* [HOW TO COMPLETE THIS TASK]:
Please write out the listing beneath this sentence exactly, from its first line to the line with "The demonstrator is", and stop there.
Content starts
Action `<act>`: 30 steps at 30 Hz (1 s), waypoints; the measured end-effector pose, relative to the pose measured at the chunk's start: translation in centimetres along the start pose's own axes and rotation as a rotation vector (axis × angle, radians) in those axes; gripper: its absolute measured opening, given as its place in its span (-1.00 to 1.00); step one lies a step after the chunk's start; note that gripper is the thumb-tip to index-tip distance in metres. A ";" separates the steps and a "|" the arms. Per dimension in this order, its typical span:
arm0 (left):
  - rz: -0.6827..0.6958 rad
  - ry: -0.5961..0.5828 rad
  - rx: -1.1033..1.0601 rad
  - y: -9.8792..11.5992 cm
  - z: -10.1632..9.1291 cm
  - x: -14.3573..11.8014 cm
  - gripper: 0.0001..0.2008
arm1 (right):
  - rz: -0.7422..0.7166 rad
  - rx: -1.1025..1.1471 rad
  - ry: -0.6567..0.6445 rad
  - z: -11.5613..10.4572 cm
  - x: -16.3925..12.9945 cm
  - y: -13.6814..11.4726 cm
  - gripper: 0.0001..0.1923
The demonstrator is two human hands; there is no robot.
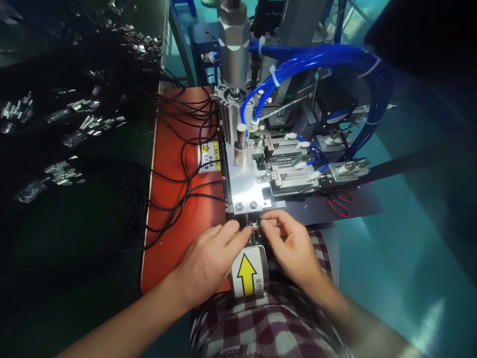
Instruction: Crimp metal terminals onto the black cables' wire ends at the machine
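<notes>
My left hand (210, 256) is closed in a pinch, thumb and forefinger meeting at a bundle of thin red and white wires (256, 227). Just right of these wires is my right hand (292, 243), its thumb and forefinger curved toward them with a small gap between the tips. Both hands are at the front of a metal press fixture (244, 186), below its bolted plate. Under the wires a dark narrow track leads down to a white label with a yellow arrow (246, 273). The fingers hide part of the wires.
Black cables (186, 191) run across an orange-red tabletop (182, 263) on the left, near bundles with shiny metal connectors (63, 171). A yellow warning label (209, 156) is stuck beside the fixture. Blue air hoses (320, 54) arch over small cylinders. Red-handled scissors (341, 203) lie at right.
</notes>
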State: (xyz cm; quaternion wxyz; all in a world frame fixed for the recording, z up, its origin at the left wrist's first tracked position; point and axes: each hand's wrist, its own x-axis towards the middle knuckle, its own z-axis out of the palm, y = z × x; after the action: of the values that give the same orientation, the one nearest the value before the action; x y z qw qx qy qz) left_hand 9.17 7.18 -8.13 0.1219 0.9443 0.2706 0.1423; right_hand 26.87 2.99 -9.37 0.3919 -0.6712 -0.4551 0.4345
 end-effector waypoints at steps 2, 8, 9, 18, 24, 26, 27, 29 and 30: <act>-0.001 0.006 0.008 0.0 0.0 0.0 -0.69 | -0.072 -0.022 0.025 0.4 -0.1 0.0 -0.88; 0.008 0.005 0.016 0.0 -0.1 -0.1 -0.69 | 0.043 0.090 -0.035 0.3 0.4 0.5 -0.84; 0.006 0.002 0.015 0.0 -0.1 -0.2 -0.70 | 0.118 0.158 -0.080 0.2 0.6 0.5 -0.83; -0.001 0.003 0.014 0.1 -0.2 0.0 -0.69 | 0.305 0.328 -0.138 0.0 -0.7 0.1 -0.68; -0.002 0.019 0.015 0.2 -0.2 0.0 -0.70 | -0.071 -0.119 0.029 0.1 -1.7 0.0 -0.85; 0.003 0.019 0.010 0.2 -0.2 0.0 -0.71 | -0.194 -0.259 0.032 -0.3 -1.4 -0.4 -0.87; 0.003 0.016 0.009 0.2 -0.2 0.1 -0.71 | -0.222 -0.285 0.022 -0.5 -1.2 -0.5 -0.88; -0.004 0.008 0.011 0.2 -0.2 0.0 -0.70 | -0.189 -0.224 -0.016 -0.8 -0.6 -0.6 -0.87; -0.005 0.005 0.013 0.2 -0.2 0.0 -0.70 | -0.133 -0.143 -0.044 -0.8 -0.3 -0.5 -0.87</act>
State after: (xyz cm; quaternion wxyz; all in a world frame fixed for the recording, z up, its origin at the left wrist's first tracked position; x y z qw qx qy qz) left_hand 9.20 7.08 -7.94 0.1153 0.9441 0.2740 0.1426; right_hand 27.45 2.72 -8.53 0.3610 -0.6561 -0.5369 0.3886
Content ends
* [PROBLEM SOLUTION]:
Action `<act>`: 30 steps at 30 Hz (1 s), waypoints; the measured end-effector pose, relative to the pose measured at the chunk's start: translation in centimetres along the start pose's own axes and rotation as a rotation vector (axis × angle, radians) in those axes; gripper: its absolute measured opening, given as its place in its span (-1.00 to 1.00); step one lies a step after the chunk's start; note that gripper is the thumb-tip to index-tip distance in metres. A ";" separates the steps and a "|" the arms. Per dimension in this order, its typical span:
arm0 (left):
  - rz: -0.6827..0.6958 rad
  - ry: -0.5961..0.5828 rad
  - rx: -1.1033..1.0601 rad
  - y: -9.8792..11.5992 cm
  - z: -10.1632..9.1291 cm
  - x: -14.3573..11.8014 cm
  - gripper: 0.0001..0.2008
arm1 (right):
  - rz: -0.7422..0.7166 rad
  - rx: -1.1025..1.1471 rad
  - ry: -0.6567..0.6445 rad
  - z: -11.5613..10.4572 cm
  - x: -16.3925..12.9945 cm
  - y: -13.6814..11.4726 cm
  - gripper: 0.0001..0.1923
The demonstrator is two human hands; there is no robot.

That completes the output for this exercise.